New Record for Healthcare Fraud: $163 Million
By Mike Betron, Infoglide Software Director of Marketing
Last night the largest Medicare fraud operation yet discovered was in the headlines:
A vast network of Armenian gangsters and their associates used phantom health care clinics and other means to try to cheat Medicare out of $163 million, the largest fraud by one criminal enterprise in the program’s history, U.S. authorities said Wednesday. Federal prosecutors in New York and elsewhere charged 73 people. Most of the defendants were captured during raids Wednesday morning in New York City and Los Angeles, but there also were arrests in New Mexico, Georgia and Ohio.
The latest installment in this ongoing saga includes billing for unnecessary and never performed procedures, stolen identities, and phony clinics:
The defendants in the New York case also had stolen the identities of doctors and set up 118 phantom clinics in 25 states, authorities said. The names were used to submit fake bills for care that was never given, they said.

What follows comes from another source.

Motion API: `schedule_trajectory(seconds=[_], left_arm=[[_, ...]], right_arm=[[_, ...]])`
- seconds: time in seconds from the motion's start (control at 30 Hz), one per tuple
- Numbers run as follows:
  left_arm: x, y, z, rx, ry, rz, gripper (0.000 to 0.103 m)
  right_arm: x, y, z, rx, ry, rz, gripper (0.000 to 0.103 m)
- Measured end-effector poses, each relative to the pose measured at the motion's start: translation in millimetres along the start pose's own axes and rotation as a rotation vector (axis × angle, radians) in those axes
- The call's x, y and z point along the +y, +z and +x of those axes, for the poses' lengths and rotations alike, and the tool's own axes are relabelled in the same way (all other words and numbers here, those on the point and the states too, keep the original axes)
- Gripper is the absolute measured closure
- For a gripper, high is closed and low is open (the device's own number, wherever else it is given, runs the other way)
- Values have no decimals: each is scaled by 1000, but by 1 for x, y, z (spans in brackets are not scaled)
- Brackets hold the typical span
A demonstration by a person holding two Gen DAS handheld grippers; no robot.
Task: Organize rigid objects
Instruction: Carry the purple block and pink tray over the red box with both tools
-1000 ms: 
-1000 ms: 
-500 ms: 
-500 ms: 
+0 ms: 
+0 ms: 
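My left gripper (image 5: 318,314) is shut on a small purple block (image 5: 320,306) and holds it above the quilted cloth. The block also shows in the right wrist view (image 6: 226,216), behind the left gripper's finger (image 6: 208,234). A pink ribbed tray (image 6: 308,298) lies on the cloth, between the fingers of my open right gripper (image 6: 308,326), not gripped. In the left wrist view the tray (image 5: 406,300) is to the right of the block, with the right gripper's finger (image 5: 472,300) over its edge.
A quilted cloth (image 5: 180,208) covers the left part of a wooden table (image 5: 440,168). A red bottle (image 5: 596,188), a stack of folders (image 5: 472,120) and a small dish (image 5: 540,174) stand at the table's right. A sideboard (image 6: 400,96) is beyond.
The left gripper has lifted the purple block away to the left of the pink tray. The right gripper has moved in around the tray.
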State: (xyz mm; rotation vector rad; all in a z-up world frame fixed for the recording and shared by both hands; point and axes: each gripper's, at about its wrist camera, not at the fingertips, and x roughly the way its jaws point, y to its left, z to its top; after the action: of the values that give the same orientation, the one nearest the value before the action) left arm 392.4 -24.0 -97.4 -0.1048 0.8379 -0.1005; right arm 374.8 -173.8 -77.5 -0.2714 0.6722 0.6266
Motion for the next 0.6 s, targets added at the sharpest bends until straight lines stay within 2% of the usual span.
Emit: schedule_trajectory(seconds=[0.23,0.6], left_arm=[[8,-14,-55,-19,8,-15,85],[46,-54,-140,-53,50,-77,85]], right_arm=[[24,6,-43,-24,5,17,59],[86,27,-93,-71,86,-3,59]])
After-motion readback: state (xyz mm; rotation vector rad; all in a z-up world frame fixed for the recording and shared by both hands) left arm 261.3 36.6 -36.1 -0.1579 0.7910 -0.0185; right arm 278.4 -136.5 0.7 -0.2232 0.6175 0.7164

How can those responsible for payments not detect phony clinics? Many sources of public and private information are available to validate their existence, yet apparently systems to perform this function are not in place 45 years after Medicare was created. As Mike Shultz said here in a June post:
Honest suppliers stand by helplessly as competitors cash in on the bonanza. One such supplier wrote in a guest post about how current detection methods are inadequate and how the problem can be attacked with the right technology.
Several months ago I asked the question, that if “every day, identity resolution software screens every airline passenger on every U.S. domestic flight to prevent known criminals and terrorists from boarding airplanes without being detected,” then “could the same technology be used to make the whole Medicare and Medicaid infrastructure more proactive in preventing fraud?” The answer is still “yes.”